Floria Sigismondi’s The Turning is a ghost story that is strangely unoccupied with its own ghosts, leaving behind a fragmented, meandering narrative that doesn’t as much fall apart as fails to come together in the first place. Loosely adapted from Henry James’ classic gothic horror story The Turn of the Screw, the movie follows former primary teacher Kate (Mackenzie Davis) as she accepts a job as a live-in tutor in a labyrinthine mansion, which is riddled with a horror-movie appropriate number of uncanny dolls and mannequins. Soon enough, ghostly apparitions start appearing inside the villa and
Kate is forced to question her sanity as she learns about the disturbing events that happened to her predecessor.
The Turning’s fundamental and fatal flaw is that it is about nothing. Kate spends the majority of the film wandering through the halls of the mansion whilst encountering various uninspired jump scares, and even these feel underplayed and lethargic. Her troubled relationship with her predatory pupil Miles (Finn Wolfhard, who, after an extensive career in 80s horror in Stranger Things and It, has finally graduated to 90s horror), is initially built up as a source of threat, yet nothing ever comes of it.
Similarly, Brooklynn Prince as Flora is endlessly charming and endearing in her sophomore role after her breakout success in The Florida Project, but she is chronically underused. By the time The Turning ends, one is hard-pressed to say what, if anything, happened during its runtime.

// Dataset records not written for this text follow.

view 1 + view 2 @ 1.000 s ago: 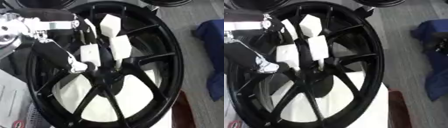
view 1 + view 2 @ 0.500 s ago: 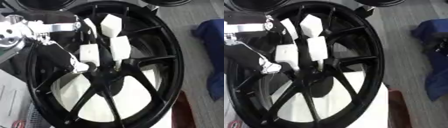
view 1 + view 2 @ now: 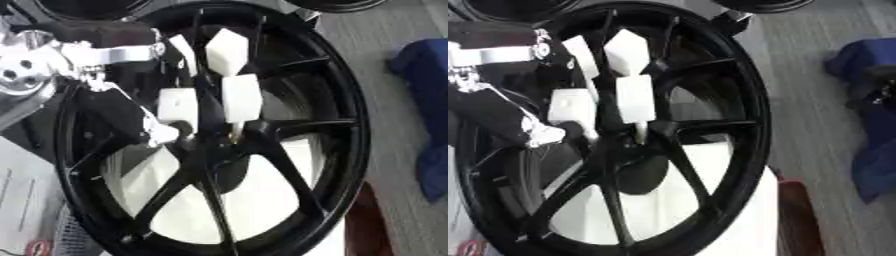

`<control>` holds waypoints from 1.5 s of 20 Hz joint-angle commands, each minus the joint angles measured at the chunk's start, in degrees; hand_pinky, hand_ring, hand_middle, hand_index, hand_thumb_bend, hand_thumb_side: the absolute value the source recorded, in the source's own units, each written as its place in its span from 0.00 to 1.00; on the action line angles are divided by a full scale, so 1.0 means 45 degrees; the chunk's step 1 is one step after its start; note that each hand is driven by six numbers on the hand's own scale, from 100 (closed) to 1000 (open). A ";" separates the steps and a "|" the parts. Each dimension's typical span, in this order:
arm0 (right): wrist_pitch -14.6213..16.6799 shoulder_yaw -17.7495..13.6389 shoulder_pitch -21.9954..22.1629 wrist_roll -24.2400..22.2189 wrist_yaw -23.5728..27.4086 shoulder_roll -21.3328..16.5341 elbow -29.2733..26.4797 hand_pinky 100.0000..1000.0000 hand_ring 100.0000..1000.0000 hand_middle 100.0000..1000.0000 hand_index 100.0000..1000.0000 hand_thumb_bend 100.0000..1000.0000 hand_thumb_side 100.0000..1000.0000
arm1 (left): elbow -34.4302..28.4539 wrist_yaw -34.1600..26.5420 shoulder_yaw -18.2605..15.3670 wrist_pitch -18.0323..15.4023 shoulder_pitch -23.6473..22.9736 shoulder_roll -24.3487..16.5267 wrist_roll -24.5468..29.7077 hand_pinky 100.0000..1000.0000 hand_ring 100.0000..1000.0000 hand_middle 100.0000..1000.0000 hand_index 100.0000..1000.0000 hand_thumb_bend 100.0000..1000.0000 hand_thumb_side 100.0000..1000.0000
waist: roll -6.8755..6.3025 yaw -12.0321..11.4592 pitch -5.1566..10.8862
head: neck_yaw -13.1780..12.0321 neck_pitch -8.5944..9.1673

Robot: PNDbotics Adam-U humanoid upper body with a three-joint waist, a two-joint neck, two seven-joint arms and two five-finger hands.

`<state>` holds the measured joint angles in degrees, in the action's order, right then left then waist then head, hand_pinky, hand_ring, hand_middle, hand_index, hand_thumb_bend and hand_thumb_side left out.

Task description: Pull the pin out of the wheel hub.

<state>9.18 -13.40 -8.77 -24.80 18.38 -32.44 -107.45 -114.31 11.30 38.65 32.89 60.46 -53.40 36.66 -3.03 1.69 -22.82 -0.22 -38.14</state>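
A black spoked wheel (image 3: pixel 341 100) lies flat on a white table (image 3: pixel 262 200). My left hand (image 3: pixel 178 106), black and silver with white pads, reaches in from the left over the hub (image 3: pixel 219 155). Its fingers (image 3: pixel 241 97) curl down at the hub's centre. A thin pale pin (image 3: pixel 639 132) sticks out below one white fingertip, its lower end at the hub and its top hidden by the pad. The thumb's pad sits just to the left. My right hand shows in no view.
A blue cloth-like thing (image 3: pixel 424 125) lies on the grey floor to the right. More black wheels (image 3: pixel 763 4) are at the top edge. Papers (image 3: pixel 22 200) lie at the lower left, and a dark red thing (image 3: pixel 798 220) sits at the table's lower right.
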 commanded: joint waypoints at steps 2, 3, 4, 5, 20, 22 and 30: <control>-0.0023 -0.0131 -0.0060 0.0009 0.0089 -0.0226 -0.0096 0.81 0.59 0.54 0.78 0.00 0.81 | -0.0062 0.0051 -0.0244 0.2222 -0.0077 -0.0494 0.2440 0.52 0.44 0.43 0.58 0.14 0.13 | 0.0055 -0.0025 0.0275 | -0.0002 0.0070; -0.0033 -0.0127 -0.0067 0.0007 0.0101 -0.0228 -0.0099 0.81 0.59 0.54 0.78 0.00 0.81 | -0.0062 0.0074 -0.0269 0.2154 -0.0134 -0.0540 0.2423 0.52 0.45 0.44 0.58 0.14 0.09 | 0.0052 -0.0026 0.0282 | -0.0003 0.0069; -0.0040 -0.0124 -0.0072 0.0005 0.0117 -0.0227 -0.0105 0.81 0.59 0.54 0.78 0.00 0.81 | -0.0062 0.0110 -0.0284 0.2098 -0.0184 -0.0574 0.2417 0.52 0.45 0.44 0.58 0.14 0.07 | 0.0050 -0.0023 0.0287 | -0.0008 0.0072; -0.0042 -0.0125 -0.0074 0.0009 0.0135 -0.0224 -0.0115 0.81 0.59 0.54 0.78 0.00 0.81 | -0.0062 0.0141 -0.0284 0.2042 -0.0224 -0.0594 0.2432 0.52 0.45 0.44 0.59 0.14 0.03 | 0.0051 -0.0016 0.0294 | -0.0013 0.0077; -0.0046 -0.0154 -0.0015 0.0067 0.0115 -0.0179 -0.0080 0.81 0.59 0.54 0.78 0.00 0.82 | -0.0062 0.0333 -0.0488 0.1729 -0.0293 -0.0605 0.1983 0.45 0.31 0.28 0.42 0.00 0.00 | 0.0053 0.0014 0.0293 | -0.0011 0.0106; -0.0046 -0.0151 -0.0008 0.0063 0.0116 -0.0180 -0.0073 0.81 0.59 0.55 0.78 0.00 0.82 | -0.0062 0.0330 -0.0603 0.1543 -0.0264 -0.0619 0.1752 0.45 0.28 0.25 0.38 0.00 0.00 | 0.0055 0.0006 0.0305 | -0.0001 0.0103; -0.0033 -0.0191 0.0054 0.0108 0.0143 -0.0219 -0.0068 0.81 0.59 0.55 0.78 0.00 0.82 | -0.0062 0.0092 -0.1268 0.0450 -0.0034 -0.0768 0.1034 0.42 0.22 0.19 0.31 0.07 0.00 | 0.0022 -0.0030 0.0383 | 0.0087 0.0072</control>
<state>9.02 -13.45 -8.47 -24.60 18.73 -32.43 -107.24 -114.34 12.06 34.60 31.77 59.14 -54.97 37.78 -3.08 1.59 -22.72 0.08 -38.15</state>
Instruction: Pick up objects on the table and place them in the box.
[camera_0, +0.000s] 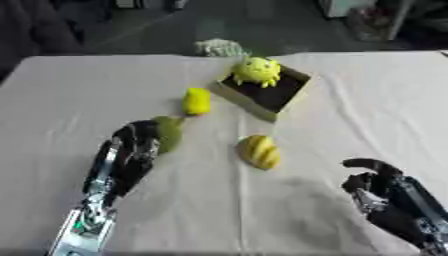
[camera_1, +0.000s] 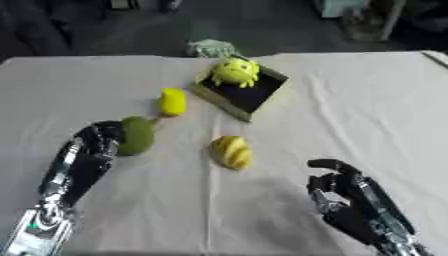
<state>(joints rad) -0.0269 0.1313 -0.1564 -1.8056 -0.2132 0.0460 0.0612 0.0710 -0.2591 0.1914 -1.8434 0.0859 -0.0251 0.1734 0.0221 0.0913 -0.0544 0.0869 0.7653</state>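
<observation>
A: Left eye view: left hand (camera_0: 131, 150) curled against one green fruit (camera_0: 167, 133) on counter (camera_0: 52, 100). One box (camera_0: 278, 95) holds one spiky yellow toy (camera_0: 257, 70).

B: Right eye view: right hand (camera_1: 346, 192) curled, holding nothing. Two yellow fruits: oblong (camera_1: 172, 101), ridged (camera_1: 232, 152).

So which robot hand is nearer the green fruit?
The left robot hand: it sits right against the green fruit. The right robot hand is far off, near the table's lower right.

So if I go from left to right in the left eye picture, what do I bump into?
Left hand → green fruit → small yellow fruit → ridged yellow fruit → right hand. The box, with a spiky yellow toy in it, sits farther back.
</observation>
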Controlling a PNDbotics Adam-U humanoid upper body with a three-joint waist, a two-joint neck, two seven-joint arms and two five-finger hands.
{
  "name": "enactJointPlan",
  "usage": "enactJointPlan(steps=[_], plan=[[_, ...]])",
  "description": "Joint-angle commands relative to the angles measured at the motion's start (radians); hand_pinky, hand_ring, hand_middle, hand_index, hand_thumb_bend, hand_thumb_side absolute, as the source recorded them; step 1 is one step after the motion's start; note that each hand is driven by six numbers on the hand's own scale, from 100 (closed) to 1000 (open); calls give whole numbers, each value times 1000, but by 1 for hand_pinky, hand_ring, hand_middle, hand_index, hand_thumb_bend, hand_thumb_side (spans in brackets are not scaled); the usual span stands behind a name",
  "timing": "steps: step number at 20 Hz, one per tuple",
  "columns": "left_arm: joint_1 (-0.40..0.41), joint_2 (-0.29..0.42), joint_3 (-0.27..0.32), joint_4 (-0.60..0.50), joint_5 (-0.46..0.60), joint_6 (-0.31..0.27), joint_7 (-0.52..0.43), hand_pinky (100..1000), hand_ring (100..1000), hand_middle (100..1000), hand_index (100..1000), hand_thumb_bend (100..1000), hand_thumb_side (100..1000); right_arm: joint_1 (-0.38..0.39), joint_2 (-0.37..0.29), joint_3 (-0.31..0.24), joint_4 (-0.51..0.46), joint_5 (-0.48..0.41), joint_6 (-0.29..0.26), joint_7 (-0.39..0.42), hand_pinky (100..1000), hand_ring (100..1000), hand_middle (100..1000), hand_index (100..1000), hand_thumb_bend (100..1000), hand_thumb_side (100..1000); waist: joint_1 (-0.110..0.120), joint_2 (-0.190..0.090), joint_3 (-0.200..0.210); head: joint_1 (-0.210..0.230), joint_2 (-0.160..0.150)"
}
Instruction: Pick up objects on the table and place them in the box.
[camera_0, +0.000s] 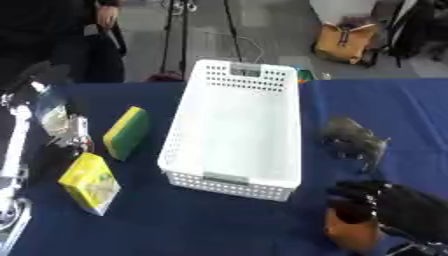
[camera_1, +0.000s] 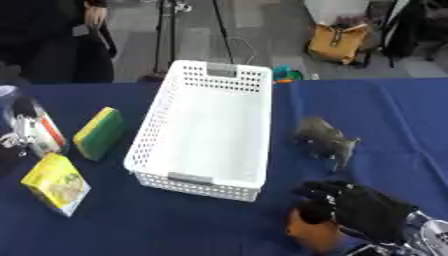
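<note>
The right hand (camera_1: 363, 207) is curling its fingers round a brown object (camera_1: 313, 231) at the table's near edge, right of the white box (camera_1: 203, 131), which looks empty. This is judged the grasping step; next calls for lifting it left over the box rim. The left hand (camera_0: 70, 131) is gripping a clear packet (camera_0: 51, 115). The sponge (camera_0: 125, 132), yellow packet (camera_0: 89, 183) and grey toy (camera_1: 325, 137) are lying on the cloth; no writing is readable

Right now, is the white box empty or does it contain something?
Empty: the white box shows only its bare white floor; no object lies inside.
</note>
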Motion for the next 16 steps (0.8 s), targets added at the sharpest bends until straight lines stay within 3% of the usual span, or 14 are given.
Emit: enactJointPlan(steps=[1,4,5,8,9,10,11,12,13,16], plan=[[-5,14,12,-16,4,-1,0,993,945,678,881,100,731,-6,-18,11,21,-79,-16,92,756,985,994,1000,537,618,0,-12,0,-2,-11],[-5,16,12,-16,5,-2,1,992,944,675,879,100,728,-12,-25,6,0,-150,-10,172,729,955,984,1000,543,597,-2,-13,-1,-2,-9],[-6,17,12,-16,6,-2,2,992,942,673,876,100,724,-12,-30,5,-5,-168,-8,193,677,916,968,1000,499,537,-3,-13,-2,-3,-10],[-6,20,14,-16,9,-1,8,992,941,672,873,100,721,-11,-38,0,-17,-205,0,233,646,882,945,1000,454,482,-3,-14,-3,-3,-13],[-7,20,14,-16,10,0,10,992,941,671,872,100,719,-11,-40,-2,-20,-216,4,236,592,842,913,1000,418,450,-2,-14,-3,-3,-13],[-7,21,14,-16,11,0,10,992,941,671,872,100,719,-10,-42,-5,-22,-225,8,234,592,842,913,1000,418,450,-2,-14,-3,-3,-13],[-7,21,14,-16,11,0,11,992,940,670,872,100,716,-8,-44,-7,-23,-235,12,228,495,818,890,1000,409,412,-2,-14,-3,-3,-14],[-7,21,14,-16,12,0,11,992,940,670,872,100,716,-5,-47,-8,-20,-247,17,218,495,818,890,1000,409,412,-1,-14,-3,-4,-14],[-7,21,14,-16,12,0,12,992,940,670,871,100,711,-2,-50,-8,-17,-260,19,206,410,810,885,1000,403,369,0,-13,-3,-4,-14],[-7,20,14,-16,14,0,12,993,940,669,869,100,706,9,-58,-4,2,-308,22,181,359,807,883,1000,410,322,2,-12,-4,-5,-15]])
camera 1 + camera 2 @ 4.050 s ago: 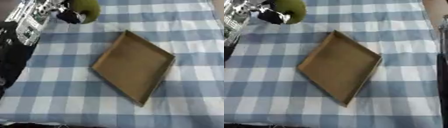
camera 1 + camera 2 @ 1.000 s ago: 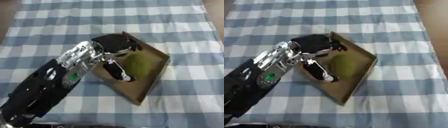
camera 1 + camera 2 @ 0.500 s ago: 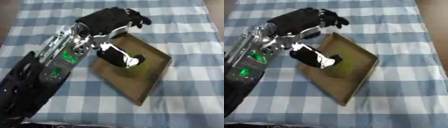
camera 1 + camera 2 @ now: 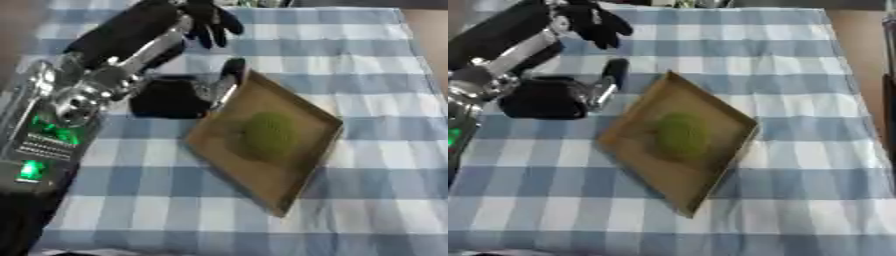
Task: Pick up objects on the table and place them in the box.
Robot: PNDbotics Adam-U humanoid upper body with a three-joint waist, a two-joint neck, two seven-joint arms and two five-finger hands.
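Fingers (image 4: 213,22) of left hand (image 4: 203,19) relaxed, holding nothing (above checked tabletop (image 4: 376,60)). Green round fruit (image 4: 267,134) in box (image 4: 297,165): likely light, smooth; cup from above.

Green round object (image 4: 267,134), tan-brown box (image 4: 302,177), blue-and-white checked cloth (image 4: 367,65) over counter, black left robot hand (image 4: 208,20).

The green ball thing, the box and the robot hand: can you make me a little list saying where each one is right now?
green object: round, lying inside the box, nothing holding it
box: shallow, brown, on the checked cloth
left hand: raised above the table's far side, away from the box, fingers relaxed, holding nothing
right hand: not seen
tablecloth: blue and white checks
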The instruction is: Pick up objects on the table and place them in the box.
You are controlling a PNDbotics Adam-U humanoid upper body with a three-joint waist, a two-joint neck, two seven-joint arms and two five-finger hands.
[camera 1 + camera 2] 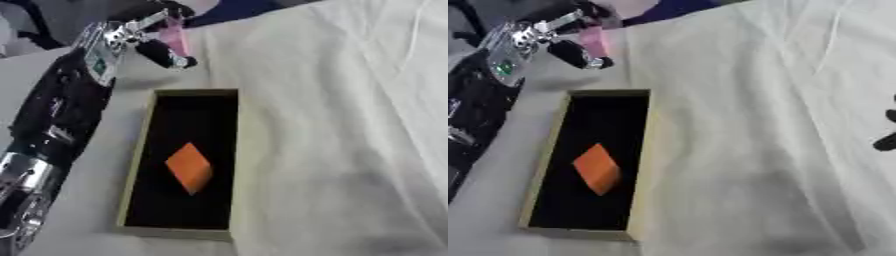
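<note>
The left hand [153,37] is up beyond the far end of the box [234,165], its fingers curled round a pink object [175,37] held above the white cloth [350,125] that covers the table; the box, olive-walled with a black inside, lies lengthwise toward the cloth's near left edge; an orange block [189,167] rests tilted near the middle of its floor; of the right hand [885,135] only dark fingertips show at the right edge, so I cannot tell how it is set.
</note>
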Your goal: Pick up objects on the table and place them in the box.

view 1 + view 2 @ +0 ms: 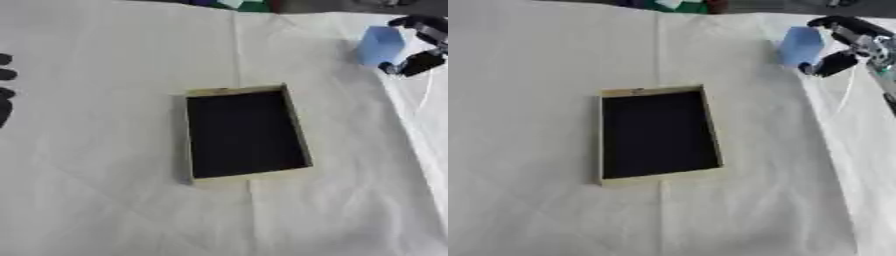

The film is at its best when it hints at some style underneath its thick veneer of horror movie clichés. It is no surprise that a newsreel of Kurt Cobain’s death is one of the few contextual cues given to the film’s time period; The Turning’s soundtrack is filled with moody alt-rock songs from legends like Courtney Love to indie darlings like Girl in Red and Mitski. If one thing can be said about The Turning, is that it is a pretty bad vehicle for some pretty good songs. These tracks also represent what the film could have been with a bit of boldness; if 80s horror has been oversaturated in the past few years, then grungy 90s horror is more than ripe for a revival. But again the film cannot commit, floundering between its heavy-handed gothic setting and its edgy 90s vibes.
Ambiguity is at its most horrific when it makes us question our fundamental assumptions about the world, when it suggests that cause-and-effect are illusions and that chaos and cruelty rule. In Henry James’ original novella, ambiguity and disorientation are used to a haunting effect, leaving the reader questioning what traumatising events really occurred to its protagonist. The Turning is plenty
ambiguous, but only in its utter lack of commitment to any concepts, visuals or narrative, making for a strenuous and frustrating watch.